Preferential, in step (2), probe design is carried out according to constructed nonredundancy chloroplaset sequence intersection, specifically includes,

(1) location coordinate information of probe design section is determined: every to its according to nonredundancy chloroplaset sequence intersection obtained The upstream and downstream of one section of nucleic acid sequence respectively extends 30-45bp, obtains the location coordinate information of probe design section；If certain section The upstream of nucleic acid sequence or downstream area bases longs are less than 30bp, then directly using the location information of this section of nucleic acid sequence as spy The location coordinate information of needle design section；

(2) probe designs: the location coordinate information obtained according to step (1), in the spy of location coordinate information mark In needle design section, the specific hybrid capture probe of each nucleic acid sequence in nonredundancy chloroplaset sequence intersection is designed, i.e. leaf is green Body DNA fragmentation hybrid capture probe；

Preferential, in the step (1), chloroplaset nucleic acid sequence collection is combined into all having draped over one's shoulders using public database acquisition The set of the chloroplaset nucleic acid sequence of dew.

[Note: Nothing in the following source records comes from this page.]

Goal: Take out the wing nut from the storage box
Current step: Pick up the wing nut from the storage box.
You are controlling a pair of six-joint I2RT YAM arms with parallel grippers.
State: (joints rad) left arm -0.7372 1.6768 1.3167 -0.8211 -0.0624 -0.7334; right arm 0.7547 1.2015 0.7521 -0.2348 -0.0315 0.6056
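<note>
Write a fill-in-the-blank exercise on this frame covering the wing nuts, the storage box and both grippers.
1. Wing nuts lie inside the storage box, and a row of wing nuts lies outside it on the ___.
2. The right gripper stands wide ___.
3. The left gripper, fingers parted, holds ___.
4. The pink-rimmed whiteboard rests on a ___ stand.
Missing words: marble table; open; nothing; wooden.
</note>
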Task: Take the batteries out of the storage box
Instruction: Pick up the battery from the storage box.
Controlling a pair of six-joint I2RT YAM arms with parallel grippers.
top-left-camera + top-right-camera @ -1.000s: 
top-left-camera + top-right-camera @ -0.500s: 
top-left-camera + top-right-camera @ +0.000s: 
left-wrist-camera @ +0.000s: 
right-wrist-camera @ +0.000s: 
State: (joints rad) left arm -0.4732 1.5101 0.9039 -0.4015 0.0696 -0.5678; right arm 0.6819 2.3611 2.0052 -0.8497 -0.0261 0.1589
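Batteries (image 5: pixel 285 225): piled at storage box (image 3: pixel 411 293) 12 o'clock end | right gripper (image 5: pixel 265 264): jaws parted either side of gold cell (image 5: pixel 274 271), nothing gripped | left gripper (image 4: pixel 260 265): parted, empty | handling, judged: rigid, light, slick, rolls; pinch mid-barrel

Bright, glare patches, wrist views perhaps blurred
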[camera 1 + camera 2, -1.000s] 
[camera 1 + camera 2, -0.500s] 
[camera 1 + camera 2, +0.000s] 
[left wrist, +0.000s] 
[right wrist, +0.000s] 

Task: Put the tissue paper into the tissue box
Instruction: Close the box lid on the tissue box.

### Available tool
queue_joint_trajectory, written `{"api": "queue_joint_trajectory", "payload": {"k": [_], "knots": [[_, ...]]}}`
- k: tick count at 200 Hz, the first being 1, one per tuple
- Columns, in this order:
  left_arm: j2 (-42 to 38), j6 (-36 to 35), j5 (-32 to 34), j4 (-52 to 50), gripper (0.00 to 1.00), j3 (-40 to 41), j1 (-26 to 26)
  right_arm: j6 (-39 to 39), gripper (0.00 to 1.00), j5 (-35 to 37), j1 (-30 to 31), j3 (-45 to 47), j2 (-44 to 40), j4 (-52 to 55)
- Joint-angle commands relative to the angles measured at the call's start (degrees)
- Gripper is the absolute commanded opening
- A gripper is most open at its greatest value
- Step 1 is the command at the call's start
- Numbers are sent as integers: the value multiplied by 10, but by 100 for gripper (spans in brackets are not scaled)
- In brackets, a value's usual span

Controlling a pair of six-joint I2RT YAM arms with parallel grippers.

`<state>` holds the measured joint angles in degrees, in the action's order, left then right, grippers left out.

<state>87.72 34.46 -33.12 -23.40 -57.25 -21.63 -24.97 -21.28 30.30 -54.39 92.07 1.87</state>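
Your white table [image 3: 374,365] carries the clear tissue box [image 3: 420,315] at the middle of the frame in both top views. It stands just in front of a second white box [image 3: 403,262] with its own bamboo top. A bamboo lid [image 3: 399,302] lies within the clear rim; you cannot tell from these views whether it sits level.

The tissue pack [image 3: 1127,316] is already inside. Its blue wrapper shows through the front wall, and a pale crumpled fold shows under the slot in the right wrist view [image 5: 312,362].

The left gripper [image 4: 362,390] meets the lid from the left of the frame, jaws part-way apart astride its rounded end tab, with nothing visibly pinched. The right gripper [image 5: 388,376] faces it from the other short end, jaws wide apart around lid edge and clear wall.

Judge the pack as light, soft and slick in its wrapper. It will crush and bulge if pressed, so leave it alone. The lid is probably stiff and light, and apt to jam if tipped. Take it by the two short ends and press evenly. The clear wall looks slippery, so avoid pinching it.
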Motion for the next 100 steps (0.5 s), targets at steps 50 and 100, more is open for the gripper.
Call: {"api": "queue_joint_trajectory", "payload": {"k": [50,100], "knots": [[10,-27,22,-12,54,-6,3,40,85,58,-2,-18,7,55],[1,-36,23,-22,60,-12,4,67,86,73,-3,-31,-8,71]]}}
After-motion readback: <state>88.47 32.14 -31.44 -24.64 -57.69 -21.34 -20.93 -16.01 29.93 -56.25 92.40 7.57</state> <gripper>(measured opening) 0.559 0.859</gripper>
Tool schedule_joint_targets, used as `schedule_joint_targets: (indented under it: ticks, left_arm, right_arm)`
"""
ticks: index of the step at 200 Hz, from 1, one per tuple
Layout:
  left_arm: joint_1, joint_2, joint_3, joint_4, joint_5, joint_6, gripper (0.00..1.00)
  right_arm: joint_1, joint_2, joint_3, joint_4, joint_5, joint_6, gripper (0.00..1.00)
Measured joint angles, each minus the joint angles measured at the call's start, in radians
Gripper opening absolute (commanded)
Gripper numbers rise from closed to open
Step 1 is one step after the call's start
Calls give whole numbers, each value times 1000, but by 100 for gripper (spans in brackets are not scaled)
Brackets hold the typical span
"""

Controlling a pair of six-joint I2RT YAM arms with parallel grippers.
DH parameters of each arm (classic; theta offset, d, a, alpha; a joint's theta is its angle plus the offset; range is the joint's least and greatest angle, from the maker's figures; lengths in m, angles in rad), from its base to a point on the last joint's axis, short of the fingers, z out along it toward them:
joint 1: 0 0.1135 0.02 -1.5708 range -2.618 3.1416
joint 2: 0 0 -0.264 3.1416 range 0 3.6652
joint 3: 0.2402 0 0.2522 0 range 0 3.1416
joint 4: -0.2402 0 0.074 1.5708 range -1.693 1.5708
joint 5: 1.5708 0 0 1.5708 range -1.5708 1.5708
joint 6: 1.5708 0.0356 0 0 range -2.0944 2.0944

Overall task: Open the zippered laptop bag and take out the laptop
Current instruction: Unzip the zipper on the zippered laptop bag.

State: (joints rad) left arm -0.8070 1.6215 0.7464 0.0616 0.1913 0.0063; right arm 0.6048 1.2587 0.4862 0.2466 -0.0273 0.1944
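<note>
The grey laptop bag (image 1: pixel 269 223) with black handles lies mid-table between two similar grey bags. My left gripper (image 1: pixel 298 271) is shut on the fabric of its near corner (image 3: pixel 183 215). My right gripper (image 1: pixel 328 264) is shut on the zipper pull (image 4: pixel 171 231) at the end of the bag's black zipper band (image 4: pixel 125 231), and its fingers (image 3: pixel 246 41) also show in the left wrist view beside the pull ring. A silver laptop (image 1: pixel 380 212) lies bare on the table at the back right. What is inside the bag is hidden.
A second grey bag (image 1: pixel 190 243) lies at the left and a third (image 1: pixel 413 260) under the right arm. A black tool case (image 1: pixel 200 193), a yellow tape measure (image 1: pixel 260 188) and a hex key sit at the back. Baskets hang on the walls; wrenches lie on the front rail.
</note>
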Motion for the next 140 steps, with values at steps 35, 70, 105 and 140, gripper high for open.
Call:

8. the chloroplast DNA segment hybrid capture probe of method preparation according to claim 6 or 7.

9. a kind of method of chloroplast DNA enrichment, it is characterised in that: including using chloroplast DNA segment according to any one of claims 8 Hybrid capture probe carries out hybrid capture to the full-length genome of sample to be tested, realizes chloroplast DNA enrichment.

10. a kind of construction method in chloroplast DNA library, it is characterised in that: including using chloroplaset according to any one of claims 8 DNA fragmentation hybrid capture probe carries out hybrid capture to the full-length genome of sample to be tested, realizes chloroplast DNA enrichment, then adopt Library construction is carried out with the chloroplast DNA of enrichment, obtains the chloroplast DNA library.